Attorney claims DA withheld key facts in killing
Friday, May 3, 2002 | 9:16 a.m.
Defense attorneys in a 7-year-old murder case are hoping to win the freedom of their client by alleging prosecutors withheld the statement of a key witness at his trial.
Defense attorney Christopher Oram told District Judge Donald Mosley earlier this week that Larry Darnell Bailey is a victim of "systemic misconduct" by the Clark County district attorney's office.
That is why the Nevada Supreme Court granted Bailey a new trial, which is scheduled for February, Oram said.
Chief Deputy District Attorney L.J. O'Neale, who inherited the case from the original prosecutors, said the allegations of misconduct don't survive the "barest scrutiny." The conviction was overturned because of a number of small errors taken as a whole, he said.
Bailey was sentenced to a no-parole life term in August 1996 after being convicted of beating Pizza Hut manager Rennie "Sean" Wells to death on April 21, 1995.

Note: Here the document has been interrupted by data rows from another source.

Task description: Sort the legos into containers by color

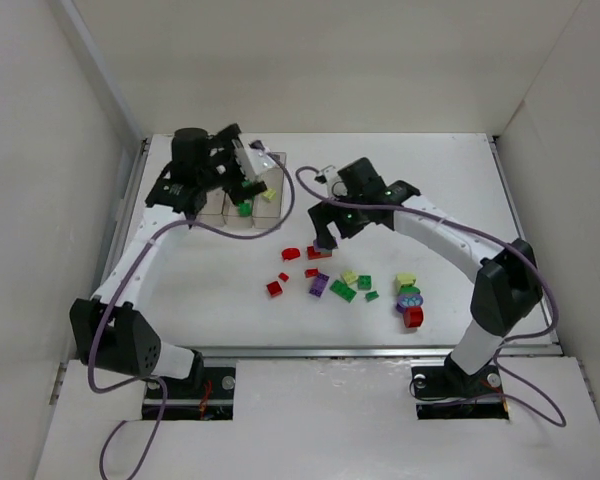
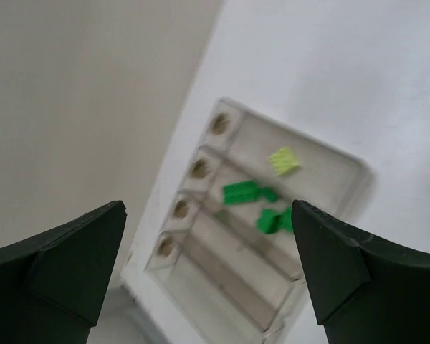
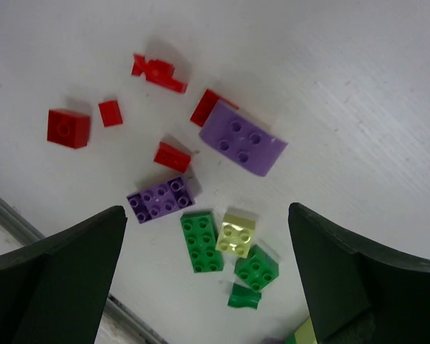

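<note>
- A white table [image 1: 180, 290] carries everything. White walls [image 1: 40, 150] close it in, and one runs just beside the containers [image 2: 330, 154].
- Purple cables [image 1: 430, 215] loop along both arms.
- In the top view the left gripper [image 1: 235, 165] hangs over the containers and hides part of them.
- The left gripper's jaws are spread wide with nothing in them. The containers lie below, between its fingers [image 2: 72, 251].
- The end compartment holds a yellow brick [image 2: 284, 160]. Green bricks [image 2: 247, 192] lie beside it, but blur hides whether they share one compartment.
- The right gripper [image 3: 206, 210] is released and empty, hovering beside the containers on their arm-base side.
- Loose legos [image 1: 330, 282] lie under it on the table, apart from the containers. A purple brick [image 3: 244, 137] sits between its fingers and red bricks [image 3: 68, 127] sit off to one side.
</note>
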Controlling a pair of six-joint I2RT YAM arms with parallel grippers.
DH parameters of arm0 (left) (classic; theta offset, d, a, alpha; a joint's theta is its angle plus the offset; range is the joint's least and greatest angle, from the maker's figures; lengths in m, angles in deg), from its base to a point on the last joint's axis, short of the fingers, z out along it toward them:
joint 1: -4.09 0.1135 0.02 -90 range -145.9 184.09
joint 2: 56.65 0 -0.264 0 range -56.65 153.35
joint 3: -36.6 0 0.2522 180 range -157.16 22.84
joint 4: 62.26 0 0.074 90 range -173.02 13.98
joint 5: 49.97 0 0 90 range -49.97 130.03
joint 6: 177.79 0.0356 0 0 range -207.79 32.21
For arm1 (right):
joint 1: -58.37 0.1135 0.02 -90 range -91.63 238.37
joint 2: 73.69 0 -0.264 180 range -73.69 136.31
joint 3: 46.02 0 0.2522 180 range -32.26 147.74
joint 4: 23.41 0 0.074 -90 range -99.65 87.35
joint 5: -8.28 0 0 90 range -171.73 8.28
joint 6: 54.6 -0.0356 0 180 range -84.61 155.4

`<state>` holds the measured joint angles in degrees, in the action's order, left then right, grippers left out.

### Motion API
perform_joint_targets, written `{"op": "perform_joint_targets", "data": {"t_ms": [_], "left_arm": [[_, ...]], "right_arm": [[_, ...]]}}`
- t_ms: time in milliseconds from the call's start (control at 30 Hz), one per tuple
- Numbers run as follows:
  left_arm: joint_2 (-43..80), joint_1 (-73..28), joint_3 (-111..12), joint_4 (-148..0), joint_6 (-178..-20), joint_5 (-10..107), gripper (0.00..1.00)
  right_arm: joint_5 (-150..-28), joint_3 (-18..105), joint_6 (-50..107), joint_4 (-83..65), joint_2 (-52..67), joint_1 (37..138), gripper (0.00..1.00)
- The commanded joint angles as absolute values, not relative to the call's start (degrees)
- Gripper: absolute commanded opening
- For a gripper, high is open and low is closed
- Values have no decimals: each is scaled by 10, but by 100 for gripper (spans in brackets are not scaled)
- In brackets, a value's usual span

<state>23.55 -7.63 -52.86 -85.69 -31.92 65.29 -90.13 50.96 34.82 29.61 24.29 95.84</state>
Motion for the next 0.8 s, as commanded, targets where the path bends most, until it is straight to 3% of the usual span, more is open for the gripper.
{"op": "perform_joint_targets", "data": {"t_ms": [0,100,233,533,767], "left_arm": [[259,-142,-498,-1010,-231,768,100],[311,-213,-511,-1055,-246,811,100],[409,-291,-569,-1055,-285,752,98],[499,-330,-608,-1027,-339,735,97],[597,-340,-685,-1014,-388,696,88]], "right_arm": [[-951,491,354,228,181,879,100],[-890,476,313,248,175,845,100],[-839,448,279,255,154,839,100],[-821,381,258,212,111,839,100],[-821,381,291,217,118,839,100]]}}
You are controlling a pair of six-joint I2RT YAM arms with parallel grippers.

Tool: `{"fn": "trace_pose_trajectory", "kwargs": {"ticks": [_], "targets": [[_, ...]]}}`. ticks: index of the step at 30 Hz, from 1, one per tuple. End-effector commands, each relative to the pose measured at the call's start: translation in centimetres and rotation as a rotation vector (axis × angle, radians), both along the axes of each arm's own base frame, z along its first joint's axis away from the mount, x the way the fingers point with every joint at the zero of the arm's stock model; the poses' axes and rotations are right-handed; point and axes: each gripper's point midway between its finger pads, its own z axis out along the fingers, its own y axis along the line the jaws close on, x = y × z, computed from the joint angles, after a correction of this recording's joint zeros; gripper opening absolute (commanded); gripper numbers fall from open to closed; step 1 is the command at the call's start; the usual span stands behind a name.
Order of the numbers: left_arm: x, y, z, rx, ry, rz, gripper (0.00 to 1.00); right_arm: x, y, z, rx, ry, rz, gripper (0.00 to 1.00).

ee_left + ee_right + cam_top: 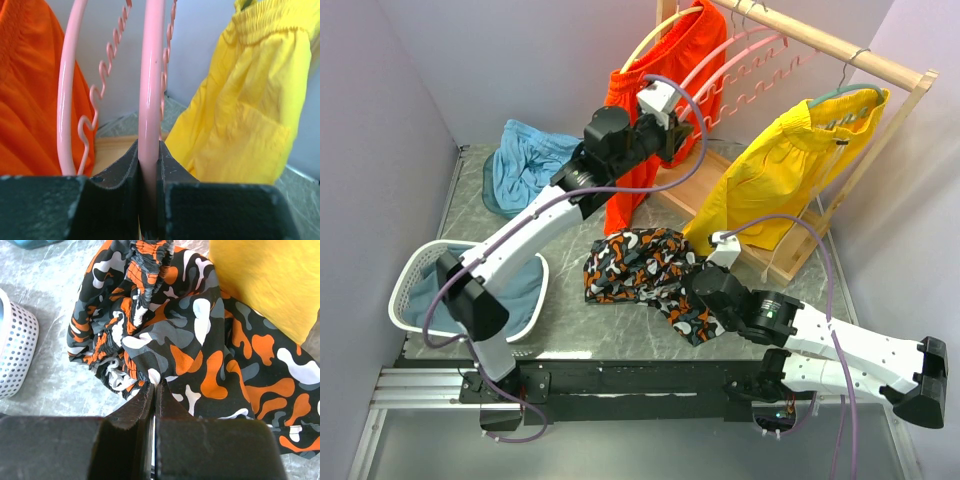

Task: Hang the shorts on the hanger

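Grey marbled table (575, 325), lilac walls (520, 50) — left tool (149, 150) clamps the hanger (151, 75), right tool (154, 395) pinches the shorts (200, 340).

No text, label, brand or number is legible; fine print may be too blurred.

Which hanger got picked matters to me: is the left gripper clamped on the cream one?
No, the left gripper is shut on a pink hanger, its rod pinched between the jaws.
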Motion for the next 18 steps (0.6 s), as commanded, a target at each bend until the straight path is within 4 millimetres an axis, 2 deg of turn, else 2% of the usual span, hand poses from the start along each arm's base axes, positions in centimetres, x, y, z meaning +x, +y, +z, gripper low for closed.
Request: {"fn": "trace_pose_trajectory", "kwargs": {"ticks": [1,6,7,9,12,14,15,16,17,18], "targets": [[-3.6,3.0,5.4,-0.086,-0.118,-0.008,0.01,0.8,-0.5,2.6,0.044,-0.054,-0.039,0.00],[-6.2,5.6,4.2,-0.085,-0.088,0.001,0.01,0.9,-0.3,2.5,0.043,-0.056,-0.030,0.00],[-7.1,6.7,3.9,-0.085,-0.084,0.008,0.01,0.9,-0.2,2.5,0.041,-0.056,-0.027,0.00],[-7.5,7.9,3.2,-0.068,-0.062,0.039,0.01,1.0,-0.1,2.5,0.036,-0.055,-0.024,0.00],[-9.9,10.6,2.8,-0.064,-0.057,0.073,0.01,1.2,-0.4,2.5,0.018,-0.057,-0.031,0.00],[-10.9,11.5,2.0,-0.052,-0.021,0.071,0.01,1.3,-0.5,2.8,0.011,-0.062,-0.031,0.00],[-12.0,12.4,1.9,-0.053,-0.007,0.068,0.01,1.3,-0.7,2.8,-0.002,-0.060,-0.033,0.00],[-12.6,13.0,0.6,-0.019,0.031,0.070,0.01,1.3,-0.7,3.1,0.000,-0.065,-0.035,0.00],[-13.0,14.1,0.2,-0.011,0.047,0.101,0.01,1.3,-0.8,3.2,-0.007,-0.067,-0.032,0.00],[-14.3,15.6,0.0,-0.015,0.051,0.107,0.01,1.4,-0.9,3.5,-0.007,-0.072,-0.034,0.00]]}}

The star witness against Bailey was Donald Green, who worked alongside Bailey and Wells at the Rancho Drive and Washington Avenue restaurant.
Green told jurors that Bailey, then 31, didn't like taking orders from Wells, who was 20. On the day of the slaying, Green testified, he left as Bailey and Wells got into a scuffle after closing hours.
When Green returned Wells was unconscious and Bailey stomped on the man's throat, killing him, Green said.
Green testified he didn't immediately identify Bailey as the killer because he was afraid.
According to news accounts at the time, Green said he came forward "because I came to the conclusion in my mind that Larry must pay for what he did to Sean."
Oram argued during the trial that Green actually killed Wells -- an allegation Green denied at the trial.
"I did not kill Sean and I had absolutely no involvement in the killing of Sean Wells," Green said then. "But I watched and viewed Larry Bailey kill Sean Wells."
Now Oram -- in both court documents and in a hearing this week -- says he would have been able to prove Green's guilt had prosecutors David Schwartz and Scott Mitchell provided him a police statement by Green's ex-wife, a statement he didn't know about until a few weeks ago.
Oram says he learned of the statement when one of his investigators called Kathleen Green in preparation for the new trial.
"Kathleen indicated Don Green had called her on Sunday, April 23, in the evening and told her he was involved in the beating death of Sean Wells," Oram wrote in a recent motion to dismiss the case against Bailey.
Kathleen Green claimed she told detectives what she knew in taped and written statements, but those statements were never provided to the defense team, Oram said.
What makes Kathleen Green's statement more compelling is that a missing Pizza Hut rolling pin was found in the Green home after the slaying, Oram said. A coroner said Wells died of trauma to the head consistent with a blow from a rolling pin.
O'Neale told Mosley that the statement has been sitting in police and prosecutors' files all along, and defense attorneys had ample opportunity to see it.
"That statement, however, contains nothing of the sort that the defense now pretends that it does," O'Neale wrote in response to Oram's motion.
All Kathleen Green said in her statement to police was that she thought her ex-husband was more involved in the murder than he let on, O'Neale told Mosley Monday.
Affidavits signed by Schwartz and Mitchell state they provided the defense attorneys their complete files before Bailey's original trial.
The Metro Police detectives who handled the case, Brent Becker and J. Franks, also signed affidavits stating Kathleen Green never named her husband as a suspect.
O'Neale dismissed Kathleen Green's latest version of events, telling Mosley that they come from an "antagonistic former spouse whose memory is more than a little clouded by personal feelings."
Mosley ordered the attorneys to file additional briefs on the matter and ordered Oram to produce Kathleen Green for an August hearing to testify.
The judge warned Oram, however, that he will urge the district attorney's office to prosecute Kathleen Green should it become clear she is lying.
Oram said it may be difficult to convince Green to attend the hearing. She is so frightened of her former husband that she has changed her name, Social Security number and date of birth to avoid being found by him, Oram said.